Below are the records; count how many of their lines hold the string "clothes" and give the number alone.

──────

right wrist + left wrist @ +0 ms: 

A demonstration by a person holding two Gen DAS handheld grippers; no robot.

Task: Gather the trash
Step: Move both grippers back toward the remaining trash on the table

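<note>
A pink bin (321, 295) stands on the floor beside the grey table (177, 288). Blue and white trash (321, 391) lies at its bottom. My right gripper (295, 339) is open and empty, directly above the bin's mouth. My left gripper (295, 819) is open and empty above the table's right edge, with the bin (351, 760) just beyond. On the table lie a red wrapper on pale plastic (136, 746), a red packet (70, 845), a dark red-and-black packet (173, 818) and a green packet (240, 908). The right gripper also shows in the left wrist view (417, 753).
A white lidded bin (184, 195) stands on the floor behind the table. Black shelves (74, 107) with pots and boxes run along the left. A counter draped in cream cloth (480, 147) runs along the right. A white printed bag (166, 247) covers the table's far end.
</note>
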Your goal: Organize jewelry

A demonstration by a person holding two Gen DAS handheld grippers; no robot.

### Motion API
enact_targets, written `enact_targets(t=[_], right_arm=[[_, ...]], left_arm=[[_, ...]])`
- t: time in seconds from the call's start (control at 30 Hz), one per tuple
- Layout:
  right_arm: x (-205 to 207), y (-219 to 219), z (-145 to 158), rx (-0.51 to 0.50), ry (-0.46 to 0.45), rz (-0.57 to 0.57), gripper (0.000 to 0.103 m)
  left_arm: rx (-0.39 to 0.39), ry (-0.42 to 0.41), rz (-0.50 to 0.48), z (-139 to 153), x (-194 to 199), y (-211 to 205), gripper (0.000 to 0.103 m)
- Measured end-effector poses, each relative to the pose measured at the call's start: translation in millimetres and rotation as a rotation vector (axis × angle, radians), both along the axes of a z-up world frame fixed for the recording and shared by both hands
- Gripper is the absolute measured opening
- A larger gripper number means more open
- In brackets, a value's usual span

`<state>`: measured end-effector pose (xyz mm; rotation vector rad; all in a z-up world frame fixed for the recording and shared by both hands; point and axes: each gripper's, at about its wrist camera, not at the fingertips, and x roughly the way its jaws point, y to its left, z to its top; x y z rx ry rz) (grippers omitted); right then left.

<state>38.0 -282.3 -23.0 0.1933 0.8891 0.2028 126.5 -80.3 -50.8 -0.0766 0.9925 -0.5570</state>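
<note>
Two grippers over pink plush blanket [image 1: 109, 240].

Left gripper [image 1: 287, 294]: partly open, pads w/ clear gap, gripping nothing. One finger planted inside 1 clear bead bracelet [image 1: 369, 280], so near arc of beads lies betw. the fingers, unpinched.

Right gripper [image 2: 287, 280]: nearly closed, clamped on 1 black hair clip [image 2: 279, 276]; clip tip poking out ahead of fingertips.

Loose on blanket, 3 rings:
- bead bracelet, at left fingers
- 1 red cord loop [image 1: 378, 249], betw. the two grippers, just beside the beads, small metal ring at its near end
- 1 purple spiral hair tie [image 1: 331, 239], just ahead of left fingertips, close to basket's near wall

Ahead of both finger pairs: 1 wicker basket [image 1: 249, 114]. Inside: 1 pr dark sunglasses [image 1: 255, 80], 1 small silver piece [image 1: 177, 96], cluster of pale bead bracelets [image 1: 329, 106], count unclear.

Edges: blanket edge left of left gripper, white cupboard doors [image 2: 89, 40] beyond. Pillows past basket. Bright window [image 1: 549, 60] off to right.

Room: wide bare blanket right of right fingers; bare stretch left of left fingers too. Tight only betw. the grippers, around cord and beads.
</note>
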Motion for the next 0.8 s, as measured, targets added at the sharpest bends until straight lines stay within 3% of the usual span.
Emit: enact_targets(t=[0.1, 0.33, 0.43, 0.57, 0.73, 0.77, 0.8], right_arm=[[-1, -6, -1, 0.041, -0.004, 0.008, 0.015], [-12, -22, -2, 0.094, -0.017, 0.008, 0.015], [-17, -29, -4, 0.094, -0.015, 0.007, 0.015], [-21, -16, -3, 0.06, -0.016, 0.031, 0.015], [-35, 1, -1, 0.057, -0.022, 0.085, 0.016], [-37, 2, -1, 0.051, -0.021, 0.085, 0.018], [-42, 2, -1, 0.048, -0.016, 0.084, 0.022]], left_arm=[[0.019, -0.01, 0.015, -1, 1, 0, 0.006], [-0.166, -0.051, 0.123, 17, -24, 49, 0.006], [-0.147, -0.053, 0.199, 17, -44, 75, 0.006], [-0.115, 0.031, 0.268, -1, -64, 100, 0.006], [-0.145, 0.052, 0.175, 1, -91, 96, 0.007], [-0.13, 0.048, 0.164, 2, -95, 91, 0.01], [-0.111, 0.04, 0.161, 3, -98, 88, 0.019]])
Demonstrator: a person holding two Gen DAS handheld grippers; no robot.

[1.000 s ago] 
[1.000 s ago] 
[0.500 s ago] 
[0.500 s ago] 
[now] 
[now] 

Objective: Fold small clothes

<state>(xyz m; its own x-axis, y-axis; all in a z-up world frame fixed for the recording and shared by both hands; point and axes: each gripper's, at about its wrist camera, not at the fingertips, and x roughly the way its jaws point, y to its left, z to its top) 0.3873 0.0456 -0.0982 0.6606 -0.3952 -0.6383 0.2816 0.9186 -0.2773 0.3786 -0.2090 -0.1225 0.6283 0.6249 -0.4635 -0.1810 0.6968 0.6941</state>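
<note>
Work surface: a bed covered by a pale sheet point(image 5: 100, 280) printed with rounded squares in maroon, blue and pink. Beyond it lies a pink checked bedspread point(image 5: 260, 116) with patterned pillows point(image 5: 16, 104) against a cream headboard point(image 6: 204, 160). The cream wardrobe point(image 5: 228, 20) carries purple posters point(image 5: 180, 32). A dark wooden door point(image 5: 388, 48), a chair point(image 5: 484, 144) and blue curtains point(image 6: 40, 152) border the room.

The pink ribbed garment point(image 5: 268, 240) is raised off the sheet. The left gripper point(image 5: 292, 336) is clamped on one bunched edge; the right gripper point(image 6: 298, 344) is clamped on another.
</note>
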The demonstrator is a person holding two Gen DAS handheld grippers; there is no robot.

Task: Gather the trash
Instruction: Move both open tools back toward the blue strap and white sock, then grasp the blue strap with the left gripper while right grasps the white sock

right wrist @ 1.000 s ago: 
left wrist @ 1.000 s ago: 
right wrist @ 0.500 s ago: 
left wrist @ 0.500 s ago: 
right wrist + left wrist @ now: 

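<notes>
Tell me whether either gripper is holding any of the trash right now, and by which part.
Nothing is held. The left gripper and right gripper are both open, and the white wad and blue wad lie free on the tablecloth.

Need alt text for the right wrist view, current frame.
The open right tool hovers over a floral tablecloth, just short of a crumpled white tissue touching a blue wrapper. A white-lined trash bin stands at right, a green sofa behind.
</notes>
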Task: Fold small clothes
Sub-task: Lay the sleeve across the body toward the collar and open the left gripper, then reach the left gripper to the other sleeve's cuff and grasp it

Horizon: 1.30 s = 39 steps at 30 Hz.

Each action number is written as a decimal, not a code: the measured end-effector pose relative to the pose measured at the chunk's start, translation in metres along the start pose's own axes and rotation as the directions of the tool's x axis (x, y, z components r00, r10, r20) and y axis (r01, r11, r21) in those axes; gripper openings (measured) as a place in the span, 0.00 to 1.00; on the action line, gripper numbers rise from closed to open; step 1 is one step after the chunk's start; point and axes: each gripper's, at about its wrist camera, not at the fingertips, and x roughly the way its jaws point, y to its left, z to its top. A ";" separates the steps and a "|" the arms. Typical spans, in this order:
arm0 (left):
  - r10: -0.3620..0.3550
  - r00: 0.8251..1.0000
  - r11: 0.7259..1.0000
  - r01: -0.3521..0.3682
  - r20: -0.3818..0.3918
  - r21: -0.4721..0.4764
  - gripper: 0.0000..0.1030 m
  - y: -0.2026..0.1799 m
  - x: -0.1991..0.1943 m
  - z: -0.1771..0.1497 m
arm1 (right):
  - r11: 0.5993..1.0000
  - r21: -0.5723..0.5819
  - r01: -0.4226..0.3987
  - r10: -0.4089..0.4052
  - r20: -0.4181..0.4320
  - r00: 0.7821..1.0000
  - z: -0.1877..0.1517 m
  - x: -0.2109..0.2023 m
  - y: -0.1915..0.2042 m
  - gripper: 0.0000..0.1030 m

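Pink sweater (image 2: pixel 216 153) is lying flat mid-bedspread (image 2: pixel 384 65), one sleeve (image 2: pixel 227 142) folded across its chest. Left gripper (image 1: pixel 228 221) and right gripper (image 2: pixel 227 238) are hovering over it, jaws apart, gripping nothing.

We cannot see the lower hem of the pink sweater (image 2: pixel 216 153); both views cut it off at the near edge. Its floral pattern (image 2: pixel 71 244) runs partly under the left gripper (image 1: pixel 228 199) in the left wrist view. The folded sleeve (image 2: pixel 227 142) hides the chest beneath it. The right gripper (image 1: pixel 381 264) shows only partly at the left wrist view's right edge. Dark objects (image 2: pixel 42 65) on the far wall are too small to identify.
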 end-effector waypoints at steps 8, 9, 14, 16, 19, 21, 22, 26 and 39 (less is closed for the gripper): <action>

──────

• **Your solution**:
2